The couple was tried separately but were sentenced together in Oakland County, just north of Detroit. They’ve already been in custody for over two years after they were arrested in a warehouse days after the shooting.

Both Crumbleys were criticized by prosecutors in sentencing memos for showing a “chilling lack of remorse” for their son’s actions and for their failure to spot red flags that preceded the shooting.

Jennifer Crumbley infamously testified in her trial that she wouldn’t have done anything different if she could go back to before the shooting.

“I’ve asked myself if I would have done anything differently, and I wouldn’t have,” she said, much to the ire of jurors and the slain students’ loved ones.
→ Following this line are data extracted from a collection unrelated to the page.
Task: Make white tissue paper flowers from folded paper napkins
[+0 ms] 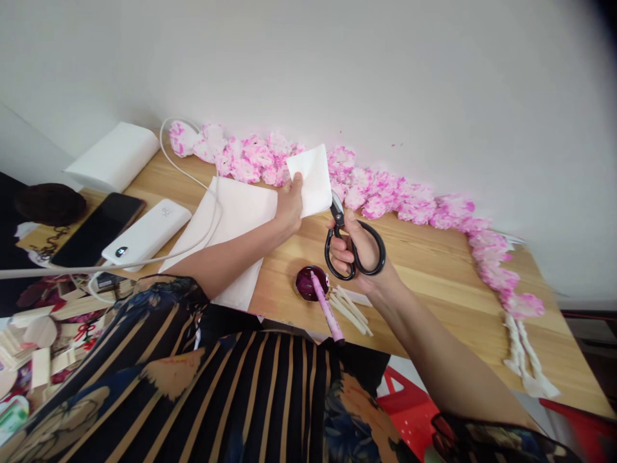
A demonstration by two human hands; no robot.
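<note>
My left hand [290,200] grips a folded white paper square [313,180], thumb on its front face, held above the table. Black-handled scissors [355,257] are in my right hand [362,247], with their blades at the lower right edge of the square; I cannot tell how far the blades part. Below the hands stands a small dark purple bowl [304,285], and a pink marker [328,307] leans across its rim. Several thin off-white rolled sticks [348,310] lie beside the bowl. Under my left forearm are larger white paper sheets [243,209].
Pink and white paper flowers [385,193] run along the wall to the right side, ending in white twisted strips [523,360]. At left are a white power bank [147,235] with a cable, a dark phone [99,228] and a white box-like object [116,154].
</note>
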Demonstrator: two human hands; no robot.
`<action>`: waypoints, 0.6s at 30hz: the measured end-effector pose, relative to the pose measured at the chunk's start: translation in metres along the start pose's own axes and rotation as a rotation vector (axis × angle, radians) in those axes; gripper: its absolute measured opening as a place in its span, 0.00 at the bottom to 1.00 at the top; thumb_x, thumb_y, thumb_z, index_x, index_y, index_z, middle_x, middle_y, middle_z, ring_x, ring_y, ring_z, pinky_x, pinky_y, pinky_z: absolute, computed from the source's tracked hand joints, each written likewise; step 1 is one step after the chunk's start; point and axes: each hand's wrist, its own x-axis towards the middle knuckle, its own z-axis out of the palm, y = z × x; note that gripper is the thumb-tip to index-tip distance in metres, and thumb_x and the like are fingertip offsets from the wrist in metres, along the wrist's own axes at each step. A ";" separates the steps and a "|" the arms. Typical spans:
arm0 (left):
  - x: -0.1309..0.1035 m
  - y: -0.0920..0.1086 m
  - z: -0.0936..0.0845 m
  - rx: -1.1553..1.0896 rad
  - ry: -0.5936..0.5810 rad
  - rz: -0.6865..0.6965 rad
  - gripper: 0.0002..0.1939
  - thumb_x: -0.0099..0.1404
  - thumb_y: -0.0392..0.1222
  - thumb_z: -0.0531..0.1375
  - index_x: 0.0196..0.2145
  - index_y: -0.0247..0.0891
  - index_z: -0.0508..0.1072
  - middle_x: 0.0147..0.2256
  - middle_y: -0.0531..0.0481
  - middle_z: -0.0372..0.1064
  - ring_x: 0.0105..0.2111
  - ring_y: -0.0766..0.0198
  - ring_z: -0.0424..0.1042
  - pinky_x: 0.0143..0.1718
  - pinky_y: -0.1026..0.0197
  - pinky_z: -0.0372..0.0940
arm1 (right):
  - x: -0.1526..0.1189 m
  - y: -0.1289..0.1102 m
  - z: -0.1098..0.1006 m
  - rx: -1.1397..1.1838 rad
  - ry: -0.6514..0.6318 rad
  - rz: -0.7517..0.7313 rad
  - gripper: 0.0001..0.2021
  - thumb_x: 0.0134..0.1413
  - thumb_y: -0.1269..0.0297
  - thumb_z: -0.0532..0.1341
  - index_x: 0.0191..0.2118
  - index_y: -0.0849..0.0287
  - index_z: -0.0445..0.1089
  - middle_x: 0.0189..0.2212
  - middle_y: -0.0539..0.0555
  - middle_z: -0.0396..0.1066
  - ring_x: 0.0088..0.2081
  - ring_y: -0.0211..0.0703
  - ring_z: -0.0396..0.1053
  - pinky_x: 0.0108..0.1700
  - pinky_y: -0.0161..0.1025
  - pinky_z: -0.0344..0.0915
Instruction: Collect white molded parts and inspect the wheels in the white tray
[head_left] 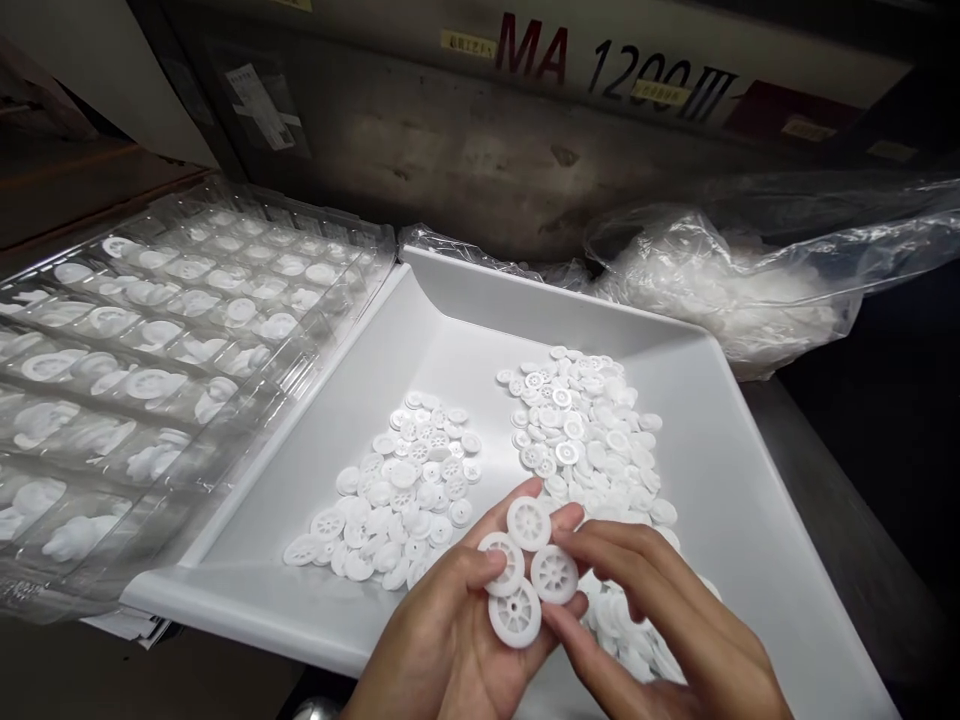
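Observation:
Several white spoked plastic wheels (514,612) rest on the palm and fingers of my left hand (450,630), its thumb pressing on the leftmost one. My right hand (675,620) pinches the rightmost wheel (555,575) between thumb and fingers at its edge. Both hands are above the near side of a pale grey tray (300,620). Inside the tray, a smaller pile of white wheels (405,490) lies left of my hands. A larger pile (600,430) spreads behind and beneath my right hand, which hides part of it.
Left of the tray stands a clear plastic compartment tray (300,395) with white parts in its pockets. A clear plastic bag (735,290) of white material lies behind the tray at right. A machine panel marked "MA 1200 III" (450,130) rises at the back.

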 end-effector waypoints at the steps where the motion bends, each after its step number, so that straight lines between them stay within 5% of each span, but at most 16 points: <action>1: 0.000 0.000 -0.001 -0.001 -0.001 -0.008 0.25 0.64 0.36 0.53 0.59 0.34 0.62 0.55 0.40 0.67 0.54 0.58 0.68 0.51 0.62 0.64 | -0.001 0.001 0.000 -0.011 0.009 0.006 0.17 0.55 0.74 0.62 0.50 0.61 0.64 0.44 0.55 0.66 0.46 0.37 0.66 0.44 0.30 0.68; 12: 0.001 0.001 0.009 -0.044 0.027 -0.011 0.24 0.67 0.32 0.49 0.60 0.33 0.58 0.52 0.40 0.70 0.56 0.59 0.66 0.61 0.55 0.52 | -0.006 0.004 -0.003 -0.150 0.088 0.019 0.15 0.58 0.70 0.62 0.51 0.61 0.66 0.46 0.56 0.64 0.48 0.39 0.64 0.45 0.34 0.66; 18: 0.001 0.000 0.004 -0.002 0.026 -0.016 0.30 0.65 0.34 0.50 0.64 0.33 0.50 0.55 0.38 0.68 0.55 0.55 0.67 0.57 0.55 0.58 | -0.009 -0.004 -0.007 -0.244 0.128 0.060 0.15 0.57 0.71 0.62 0.51 0.57 0.68 0.47 0.56 0.65 0.45 0.44 0.66 0.38 0.37 0.67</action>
In a sentencing memo for James Crumbley, prosecutors claimed “his jail calls show a total lack of remorse, he blames everyone but himself.” That memo also noted the he’s repeatedly referred to himself as a “martyr” and that he’s threatened prosecutors and claimed “there will be retribution.”

On Tuesday, however, James Crumbley had a different tone while testifying. He named each of his son’s victims in court and apologized to their loved ones.

“I really want the families of Madisyn Baldwin, Hana St Juliana, Tate Myre and Justin Shilling to know how truly sorry I am, and how devastated I was when I heard what happened to them,” he said.

“I want to say I can’t imagine the pain and agony ... for the families that have lost their children and what they are experiencing and what they are going through,” he added. “As a parent, our biggest fear is losing our child or our children, and to lose a child is unimaginable. My heart is really broken for everybody involved.”

Ethan pleaded guilty in December for the shooting and is already serving a lifetime sentence without the possibility of parole. It’s been a rocky start to his life-long sentence, as he’s already found himself at the center of a pair of prison brawls.

Prosecutors successfully argued that the Crumbley parents were criminally responsible for their son’s actions, saying they neglected his “downward spiral” while leaving his eventual murder weapon in their home unsecured.

“It’s a rare case that takes some really egregious facts,” the prosecutor Karen McDonald said at Jennifer Crumbley’s trial. “It takes the unthinkable, and she has done the unthinkable, and because of that, four kids have died.”